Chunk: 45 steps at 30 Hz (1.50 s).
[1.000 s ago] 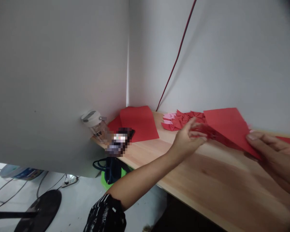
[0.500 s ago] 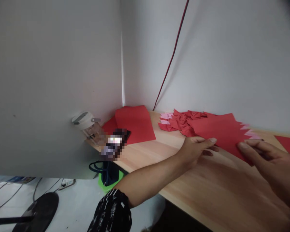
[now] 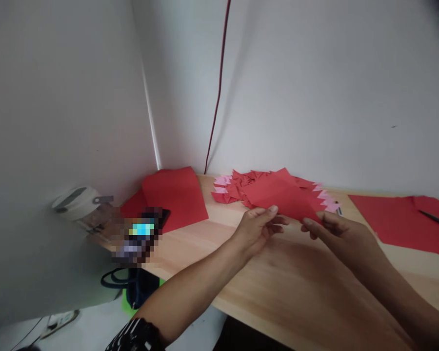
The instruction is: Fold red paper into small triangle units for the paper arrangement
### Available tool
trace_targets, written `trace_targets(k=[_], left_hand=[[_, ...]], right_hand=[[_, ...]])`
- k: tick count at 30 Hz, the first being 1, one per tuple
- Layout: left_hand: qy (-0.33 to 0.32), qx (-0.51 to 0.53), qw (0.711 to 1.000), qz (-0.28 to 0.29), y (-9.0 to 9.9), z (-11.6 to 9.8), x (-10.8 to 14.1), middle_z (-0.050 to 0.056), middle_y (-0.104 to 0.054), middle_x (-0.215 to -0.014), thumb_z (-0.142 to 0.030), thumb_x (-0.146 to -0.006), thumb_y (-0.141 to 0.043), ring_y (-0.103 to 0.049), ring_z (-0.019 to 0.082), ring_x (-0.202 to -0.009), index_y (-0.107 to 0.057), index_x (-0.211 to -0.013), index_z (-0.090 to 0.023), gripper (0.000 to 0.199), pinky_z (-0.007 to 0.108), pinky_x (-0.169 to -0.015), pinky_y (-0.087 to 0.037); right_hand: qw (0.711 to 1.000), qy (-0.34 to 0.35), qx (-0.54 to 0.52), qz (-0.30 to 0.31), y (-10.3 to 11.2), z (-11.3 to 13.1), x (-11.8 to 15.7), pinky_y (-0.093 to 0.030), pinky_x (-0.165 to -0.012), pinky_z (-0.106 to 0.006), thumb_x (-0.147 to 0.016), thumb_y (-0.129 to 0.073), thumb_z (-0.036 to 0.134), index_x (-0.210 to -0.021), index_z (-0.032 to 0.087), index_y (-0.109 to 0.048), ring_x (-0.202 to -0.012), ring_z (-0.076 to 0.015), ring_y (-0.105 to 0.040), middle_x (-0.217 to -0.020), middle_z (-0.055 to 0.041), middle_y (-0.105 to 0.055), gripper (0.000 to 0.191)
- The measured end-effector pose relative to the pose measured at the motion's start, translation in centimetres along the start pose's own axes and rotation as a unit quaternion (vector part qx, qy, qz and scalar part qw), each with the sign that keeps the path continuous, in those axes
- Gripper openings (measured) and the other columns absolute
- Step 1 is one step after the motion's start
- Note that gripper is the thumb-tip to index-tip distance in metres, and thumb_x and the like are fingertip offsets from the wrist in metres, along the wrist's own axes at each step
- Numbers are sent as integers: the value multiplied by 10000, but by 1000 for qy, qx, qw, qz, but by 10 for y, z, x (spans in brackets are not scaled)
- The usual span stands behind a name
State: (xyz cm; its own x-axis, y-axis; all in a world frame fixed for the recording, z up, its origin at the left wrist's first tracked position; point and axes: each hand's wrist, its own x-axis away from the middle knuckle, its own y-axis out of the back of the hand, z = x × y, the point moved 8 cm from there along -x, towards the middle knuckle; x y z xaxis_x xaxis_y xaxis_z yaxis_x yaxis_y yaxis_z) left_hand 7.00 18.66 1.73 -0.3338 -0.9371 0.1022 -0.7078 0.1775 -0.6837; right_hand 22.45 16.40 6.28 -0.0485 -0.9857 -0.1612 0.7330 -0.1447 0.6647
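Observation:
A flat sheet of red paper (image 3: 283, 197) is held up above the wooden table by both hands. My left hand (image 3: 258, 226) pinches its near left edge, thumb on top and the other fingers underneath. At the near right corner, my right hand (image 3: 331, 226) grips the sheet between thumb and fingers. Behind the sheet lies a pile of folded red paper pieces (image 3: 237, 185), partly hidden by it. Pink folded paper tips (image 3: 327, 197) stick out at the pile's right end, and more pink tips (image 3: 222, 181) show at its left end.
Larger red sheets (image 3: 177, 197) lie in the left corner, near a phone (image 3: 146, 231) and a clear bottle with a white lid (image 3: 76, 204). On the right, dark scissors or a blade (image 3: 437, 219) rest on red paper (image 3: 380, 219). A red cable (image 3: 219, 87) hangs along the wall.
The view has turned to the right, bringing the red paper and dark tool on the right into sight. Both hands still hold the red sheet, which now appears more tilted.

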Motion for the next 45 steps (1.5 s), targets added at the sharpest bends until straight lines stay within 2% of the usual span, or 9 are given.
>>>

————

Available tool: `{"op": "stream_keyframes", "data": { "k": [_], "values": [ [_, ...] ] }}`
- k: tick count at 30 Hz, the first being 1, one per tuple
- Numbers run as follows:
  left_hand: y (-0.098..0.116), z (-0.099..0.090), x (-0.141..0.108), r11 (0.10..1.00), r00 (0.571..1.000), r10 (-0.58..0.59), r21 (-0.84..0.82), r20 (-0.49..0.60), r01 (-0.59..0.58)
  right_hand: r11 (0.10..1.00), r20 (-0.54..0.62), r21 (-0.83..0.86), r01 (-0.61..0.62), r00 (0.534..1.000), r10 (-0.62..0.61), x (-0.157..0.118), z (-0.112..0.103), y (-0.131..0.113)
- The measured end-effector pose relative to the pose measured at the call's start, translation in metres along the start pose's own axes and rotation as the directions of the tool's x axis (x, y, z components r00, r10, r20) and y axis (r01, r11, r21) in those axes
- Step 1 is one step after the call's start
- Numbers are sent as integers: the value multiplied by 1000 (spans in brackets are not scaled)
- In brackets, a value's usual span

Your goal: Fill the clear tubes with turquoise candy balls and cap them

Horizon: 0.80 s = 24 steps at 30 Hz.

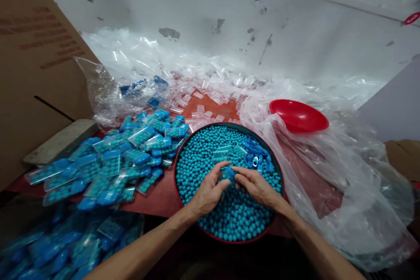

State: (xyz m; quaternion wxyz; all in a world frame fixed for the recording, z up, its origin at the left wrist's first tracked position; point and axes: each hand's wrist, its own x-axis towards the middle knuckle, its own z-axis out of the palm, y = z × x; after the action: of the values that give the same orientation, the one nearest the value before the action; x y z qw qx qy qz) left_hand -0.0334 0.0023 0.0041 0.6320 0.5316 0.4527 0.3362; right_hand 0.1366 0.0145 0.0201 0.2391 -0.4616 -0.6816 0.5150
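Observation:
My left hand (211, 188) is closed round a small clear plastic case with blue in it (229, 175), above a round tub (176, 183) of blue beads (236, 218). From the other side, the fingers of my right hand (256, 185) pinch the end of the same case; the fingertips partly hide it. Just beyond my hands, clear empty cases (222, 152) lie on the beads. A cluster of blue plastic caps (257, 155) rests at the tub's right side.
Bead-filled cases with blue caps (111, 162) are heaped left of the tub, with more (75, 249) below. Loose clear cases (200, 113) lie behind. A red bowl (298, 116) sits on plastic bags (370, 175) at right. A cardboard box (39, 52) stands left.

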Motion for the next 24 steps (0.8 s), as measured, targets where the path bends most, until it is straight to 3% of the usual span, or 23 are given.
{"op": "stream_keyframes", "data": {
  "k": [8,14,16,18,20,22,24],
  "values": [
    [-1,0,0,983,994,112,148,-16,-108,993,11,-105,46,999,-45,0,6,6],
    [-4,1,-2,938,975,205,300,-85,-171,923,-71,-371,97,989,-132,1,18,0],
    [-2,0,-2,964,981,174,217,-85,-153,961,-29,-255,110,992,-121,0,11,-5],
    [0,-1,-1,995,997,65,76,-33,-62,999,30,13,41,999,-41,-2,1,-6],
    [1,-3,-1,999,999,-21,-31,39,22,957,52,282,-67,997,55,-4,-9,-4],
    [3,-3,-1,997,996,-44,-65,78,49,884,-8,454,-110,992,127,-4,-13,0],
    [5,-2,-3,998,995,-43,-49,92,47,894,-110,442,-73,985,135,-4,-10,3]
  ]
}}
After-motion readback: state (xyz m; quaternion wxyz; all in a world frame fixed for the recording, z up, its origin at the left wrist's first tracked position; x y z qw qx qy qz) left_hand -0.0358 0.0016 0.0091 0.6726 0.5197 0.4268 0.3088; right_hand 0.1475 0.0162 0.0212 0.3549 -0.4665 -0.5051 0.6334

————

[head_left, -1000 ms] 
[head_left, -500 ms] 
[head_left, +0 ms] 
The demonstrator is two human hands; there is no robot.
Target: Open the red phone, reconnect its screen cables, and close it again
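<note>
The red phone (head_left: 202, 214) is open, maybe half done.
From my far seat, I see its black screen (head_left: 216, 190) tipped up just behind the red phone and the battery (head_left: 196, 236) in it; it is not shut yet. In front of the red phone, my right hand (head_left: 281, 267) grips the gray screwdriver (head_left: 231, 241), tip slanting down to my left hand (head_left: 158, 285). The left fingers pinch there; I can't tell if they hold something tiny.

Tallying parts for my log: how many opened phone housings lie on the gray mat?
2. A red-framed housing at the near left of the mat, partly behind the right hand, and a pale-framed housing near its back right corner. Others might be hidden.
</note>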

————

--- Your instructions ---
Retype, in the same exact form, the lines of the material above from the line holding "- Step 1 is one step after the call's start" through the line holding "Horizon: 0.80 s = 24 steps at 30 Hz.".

--- Solution ---
- Step 1 is one step after the call's start
- Numbers are sent as integers: the value multiplied by 1000 (spans in brackets are not scaled)
- In brackets, a value's usual span

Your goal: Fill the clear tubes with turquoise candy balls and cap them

Horizon: 0.80 s = 24 steps at 30 Hz.

Work on the answer has been completed.